TASK TO CARRY OUT:
In the listing below, start your output at the line with "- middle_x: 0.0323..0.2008" and end it after the line with "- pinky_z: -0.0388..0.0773", copying every line exactly.

DATA FOR THIS TASK:
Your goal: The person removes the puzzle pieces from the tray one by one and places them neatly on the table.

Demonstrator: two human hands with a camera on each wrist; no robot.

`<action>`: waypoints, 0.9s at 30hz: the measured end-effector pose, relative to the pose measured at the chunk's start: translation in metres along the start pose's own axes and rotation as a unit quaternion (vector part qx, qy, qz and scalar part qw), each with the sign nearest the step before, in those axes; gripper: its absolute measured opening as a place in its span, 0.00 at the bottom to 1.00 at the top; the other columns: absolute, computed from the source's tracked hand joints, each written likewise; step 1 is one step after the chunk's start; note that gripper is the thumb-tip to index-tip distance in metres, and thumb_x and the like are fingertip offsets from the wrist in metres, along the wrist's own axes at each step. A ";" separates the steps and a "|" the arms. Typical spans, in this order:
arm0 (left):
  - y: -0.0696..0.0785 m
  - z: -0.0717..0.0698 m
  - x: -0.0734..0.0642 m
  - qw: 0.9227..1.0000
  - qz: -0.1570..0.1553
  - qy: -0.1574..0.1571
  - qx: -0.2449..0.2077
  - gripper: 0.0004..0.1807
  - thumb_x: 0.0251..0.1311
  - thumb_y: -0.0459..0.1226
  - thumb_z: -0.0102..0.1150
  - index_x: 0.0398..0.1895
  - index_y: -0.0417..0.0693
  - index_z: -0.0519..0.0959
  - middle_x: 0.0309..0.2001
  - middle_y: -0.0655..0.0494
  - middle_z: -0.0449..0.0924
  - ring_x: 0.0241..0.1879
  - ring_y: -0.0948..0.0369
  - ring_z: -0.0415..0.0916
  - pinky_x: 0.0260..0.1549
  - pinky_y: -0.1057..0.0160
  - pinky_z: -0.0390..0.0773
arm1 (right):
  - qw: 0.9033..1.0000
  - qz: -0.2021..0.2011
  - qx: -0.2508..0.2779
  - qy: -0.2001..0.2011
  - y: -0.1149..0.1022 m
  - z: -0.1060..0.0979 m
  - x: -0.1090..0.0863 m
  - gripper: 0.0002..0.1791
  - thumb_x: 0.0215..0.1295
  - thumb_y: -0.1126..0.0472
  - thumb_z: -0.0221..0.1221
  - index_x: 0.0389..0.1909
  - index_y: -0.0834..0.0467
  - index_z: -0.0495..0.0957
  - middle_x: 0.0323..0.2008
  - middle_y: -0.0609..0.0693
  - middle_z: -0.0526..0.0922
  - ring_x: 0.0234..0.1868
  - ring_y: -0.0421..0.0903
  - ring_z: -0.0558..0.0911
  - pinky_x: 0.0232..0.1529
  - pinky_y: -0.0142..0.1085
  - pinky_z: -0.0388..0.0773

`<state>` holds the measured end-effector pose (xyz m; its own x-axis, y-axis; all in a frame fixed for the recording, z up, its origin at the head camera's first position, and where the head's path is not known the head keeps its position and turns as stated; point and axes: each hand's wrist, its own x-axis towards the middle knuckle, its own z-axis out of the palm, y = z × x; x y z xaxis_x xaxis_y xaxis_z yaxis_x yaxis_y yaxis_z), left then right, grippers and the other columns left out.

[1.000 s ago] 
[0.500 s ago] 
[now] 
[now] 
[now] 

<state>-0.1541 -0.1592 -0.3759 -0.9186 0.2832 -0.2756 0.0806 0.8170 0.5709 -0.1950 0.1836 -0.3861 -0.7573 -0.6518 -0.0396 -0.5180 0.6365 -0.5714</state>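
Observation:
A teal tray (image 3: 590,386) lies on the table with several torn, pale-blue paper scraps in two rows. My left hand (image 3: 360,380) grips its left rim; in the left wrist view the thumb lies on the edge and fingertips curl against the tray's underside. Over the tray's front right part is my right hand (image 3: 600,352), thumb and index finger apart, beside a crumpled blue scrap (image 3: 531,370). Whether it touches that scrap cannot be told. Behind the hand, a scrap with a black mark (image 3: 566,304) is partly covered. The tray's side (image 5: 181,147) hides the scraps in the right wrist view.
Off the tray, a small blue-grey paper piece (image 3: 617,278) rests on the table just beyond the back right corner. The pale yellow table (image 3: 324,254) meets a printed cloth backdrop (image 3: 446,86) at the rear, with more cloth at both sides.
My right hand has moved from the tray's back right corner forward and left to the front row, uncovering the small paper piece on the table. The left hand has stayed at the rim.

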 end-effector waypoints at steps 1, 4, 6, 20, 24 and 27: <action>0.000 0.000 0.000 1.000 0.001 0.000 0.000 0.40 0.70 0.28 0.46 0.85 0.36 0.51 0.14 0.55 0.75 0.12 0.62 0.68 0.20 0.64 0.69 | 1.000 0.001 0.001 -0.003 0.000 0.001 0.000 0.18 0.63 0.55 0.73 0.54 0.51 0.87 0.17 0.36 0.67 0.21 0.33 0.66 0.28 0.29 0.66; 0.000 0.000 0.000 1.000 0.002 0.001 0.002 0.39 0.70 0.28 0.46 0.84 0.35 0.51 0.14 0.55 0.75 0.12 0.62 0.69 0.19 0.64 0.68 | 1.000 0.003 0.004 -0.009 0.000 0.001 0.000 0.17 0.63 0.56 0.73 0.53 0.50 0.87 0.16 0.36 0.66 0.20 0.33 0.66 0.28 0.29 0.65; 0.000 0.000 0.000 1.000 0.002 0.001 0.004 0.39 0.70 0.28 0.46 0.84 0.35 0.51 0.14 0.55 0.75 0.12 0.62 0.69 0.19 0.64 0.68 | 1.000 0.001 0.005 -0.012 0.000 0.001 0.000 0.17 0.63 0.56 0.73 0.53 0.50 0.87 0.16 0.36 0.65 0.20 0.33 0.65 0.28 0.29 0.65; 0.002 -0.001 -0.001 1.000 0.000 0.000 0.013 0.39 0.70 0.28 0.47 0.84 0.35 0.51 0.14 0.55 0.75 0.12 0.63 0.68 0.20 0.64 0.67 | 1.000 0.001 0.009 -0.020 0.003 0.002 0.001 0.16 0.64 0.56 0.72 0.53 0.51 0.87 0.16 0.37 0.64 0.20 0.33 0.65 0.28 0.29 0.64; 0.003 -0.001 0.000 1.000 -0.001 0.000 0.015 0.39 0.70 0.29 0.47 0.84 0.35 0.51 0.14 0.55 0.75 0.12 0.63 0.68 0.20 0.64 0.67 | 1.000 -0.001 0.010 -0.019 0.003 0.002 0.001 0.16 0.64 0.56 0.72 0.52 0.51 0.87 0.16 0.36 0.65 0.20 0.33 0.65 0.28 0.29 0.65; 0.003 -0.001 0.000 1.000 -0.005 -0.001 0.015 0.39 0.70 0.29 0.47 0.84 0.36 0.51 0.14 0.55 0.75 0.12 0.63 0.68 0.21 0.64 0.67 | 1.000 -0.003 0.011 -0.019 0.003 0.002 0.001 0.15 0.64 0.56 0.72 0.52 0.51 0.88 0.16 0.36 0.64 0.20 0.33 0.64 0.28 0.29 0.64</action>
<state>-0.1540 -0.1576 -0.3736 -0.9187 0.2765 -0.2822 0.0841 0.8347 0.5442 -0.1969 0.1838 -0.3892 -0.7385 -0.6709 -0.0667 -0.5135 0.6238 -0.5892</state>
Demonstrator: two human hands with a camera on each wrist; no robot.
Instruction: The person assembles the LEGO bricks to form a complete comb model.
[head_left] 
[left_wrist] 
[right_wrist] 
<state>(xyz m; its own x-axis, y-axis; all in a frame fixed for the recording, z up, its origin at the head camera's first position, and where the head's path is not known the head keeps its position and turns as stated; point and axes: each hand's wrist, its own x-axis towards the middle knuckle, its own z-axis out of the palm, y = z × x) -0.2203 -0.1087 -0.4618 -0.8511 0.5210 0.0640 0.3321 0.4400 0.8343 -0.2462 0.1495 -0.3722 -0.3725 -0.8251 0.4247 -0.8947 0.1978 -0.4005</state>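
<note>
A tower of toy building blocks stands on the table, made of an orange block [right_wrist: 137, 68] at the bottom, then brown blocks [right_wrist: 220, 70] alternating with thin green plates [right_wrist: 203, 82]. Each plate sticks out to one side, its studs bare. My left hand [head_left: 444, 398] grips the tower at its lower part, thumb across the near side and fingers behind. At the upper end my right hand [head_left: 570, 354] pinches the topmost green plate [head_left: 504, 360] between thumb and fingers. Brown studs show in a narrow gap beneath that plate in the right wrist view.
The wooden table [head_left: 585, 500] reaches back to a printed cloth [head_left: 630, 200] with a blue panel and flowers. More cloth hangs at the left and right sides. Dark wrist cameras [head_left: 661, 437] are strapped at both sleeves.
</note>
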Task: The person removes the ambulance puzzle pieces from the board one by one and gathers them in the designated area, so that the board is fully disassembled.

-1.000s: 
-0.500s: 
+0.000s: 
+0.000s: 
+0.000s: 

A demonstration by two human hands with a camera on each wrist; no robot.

RESPONSE TO THE EXERCISE:
  - middle_x: 0.0323..0.2008
  - middle_y: -0.0609..0.0693
  - middle_z: -0.0526..0.0922
  - ring_x: 0.0234..0.1868
  - ring_y: -0.0421..0.0903
  - ring_z: -0.0558..0.0911
  - pinky_x: 0.0232..0.1529
  - pinky_y: -0.0142..0.1085
  - pinky_z: -0.0388..0.0773

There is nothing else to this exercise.